Apr 26

So, you know everything about text, right?–part VI

Posted in .NET Basics C#      Comments Off on So, you know everything about text, right?–part VI

In this post, we’ll talk a little bit about string interning. As I’ve pointed out before, strings are immutable. So, it’s fair to say that the following snippet ends up wasting memory because we should end up with two different instances that, for all practical purposes, represent the same string:

var str1 = "hi";
var str2 = "hi";

From a memory usage point of view, wouldn’t it be great if we could make both variables reference the same String CLR object? The answer to this lies in string interning. When the CLR is initialized, it will automatically create a private hash table, whose entry keys are strings and which holds String objects created and maintained in the managed heap. This technique might lead to some performance improvements when you know *for sure* that your app is supposed to work with lots of “equivalent” strings.

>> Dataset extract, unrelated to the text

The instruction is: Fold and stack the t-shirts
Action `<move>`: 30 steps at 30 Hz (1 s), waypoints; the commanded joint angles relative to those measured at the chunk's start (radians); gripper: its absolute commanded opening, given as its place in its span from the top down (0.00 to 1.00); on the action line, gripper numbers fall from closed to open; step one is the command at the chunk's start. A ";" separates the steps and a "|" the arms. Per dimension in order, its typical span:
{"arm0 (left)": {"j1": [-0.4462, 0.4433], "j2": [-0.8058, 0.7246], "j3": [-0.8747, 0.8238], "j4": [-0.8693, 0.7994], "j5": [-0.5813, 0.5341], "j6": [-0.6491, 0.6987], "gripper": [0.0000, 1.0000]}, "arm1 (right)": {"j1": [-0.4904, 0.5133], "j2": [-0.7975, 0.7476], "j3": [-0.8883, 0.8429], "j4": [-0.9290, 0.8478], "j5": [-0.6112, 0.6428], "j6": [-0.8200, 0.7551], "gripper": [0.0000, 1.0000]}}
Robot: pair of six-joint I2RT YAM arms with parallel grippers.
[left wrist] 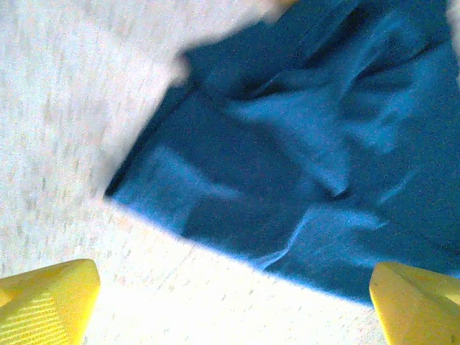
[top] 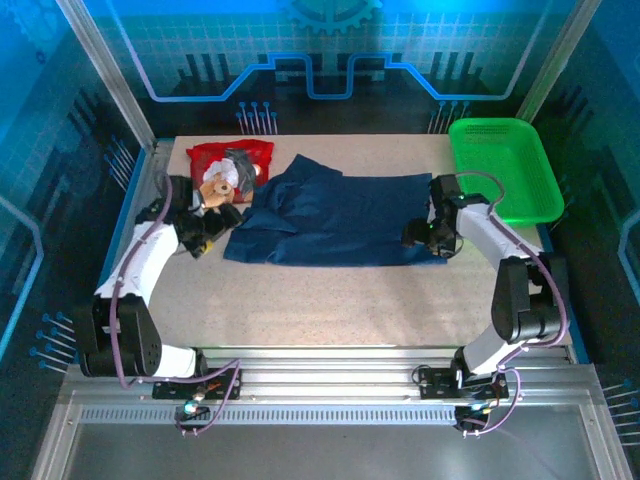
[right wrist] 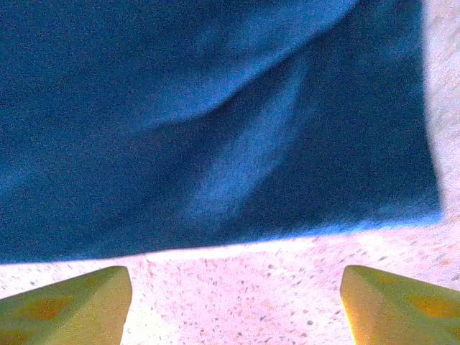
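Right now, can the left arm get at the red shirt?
Probably yes. The red shirt lies in the open just beyond the left tool, on that arm's side. The tool is open and empty at the blue shirt's edge, and nothing stands between it and the red one.

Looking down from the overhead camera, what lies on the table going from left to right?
The red t-shirt, then the navy t-shirt, then the green basket.

Blurred navy t-shirt (left wrist: 287, 158), cut off by top and right edges
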 commanded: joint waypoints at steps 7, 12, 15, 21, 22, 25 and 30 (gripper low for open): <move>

Currently, the String class introduces two static methods related with string interning:

var internedString = String.Intern("hi");
var str = String.IsInterned("hi");//checks if "hi" is interned

Both methods receive a string. The first (Intern) checks the private CLR table for a match. If an identical string already exists, it returns a reference to that string. When that doesn’t happen, it performs a copy of the passed string, adds it to the private table and returns that instance. The IsInterned method might not work as you’re expecting…like the Intern method, it will also take a string which is used to perform a look up in the private CLR’s hash table. If there’s a matching entry, it will return a reference to that string. If that isn’t the case, then it will simply return null.

If you’re an experienced developer, you’re probably seeing a big problem with string interning: there’s no way to free the memory used by the strings maintained in the private hash table…well, to be honest, there is one (but that will probably be too drastic for your app): you need to unload the default AppDomain and that will only happen when you kill your app’s process. see? I told you it would be a bit drastic for most apps Smile

By now, you’re probably wondering if  the CLR performs string interning by default. And the answer is yes, but *only* for all literal strings defined in the assembly metadata. In theory, you should be able to control this behavior. Even though .NET supports the CompilationRelaxationsAttribute since version 2.0, the truth is that the CLR v4.0 will ignore the use of that attribute. You can test this by building the following code with the [CompilationRelaxations(CompilationRelaxations.NoStringInterning)] applied to it (hint: you don’t  really need to add it because the C# compiler automatically adds the attribute for you):

var str1 = "hi";
var str2 = "hi";
var sameString = Object.ReferenceEquals(str1, str2);

To be honest, string interning seems really great in theory, but I’m still not sure about its use in the real world. Even though I’m not the most experienced developer in the world, the truth is that I never had to  use it explicitly in my apps. MS seems to think that it might impact your code in a bad way or it wouldn’t have introduced the CompilationRelaxationsAttribute for allowing you to control it (even though it seems like the CLR won’t respect the use of that attribute in most of the scenarios). I’d say that if you do need to work with lots of strings, then you should consider it…but don’t forget to measure to see if it’s really improving your app. And that’s it for now. Stay tuned for more!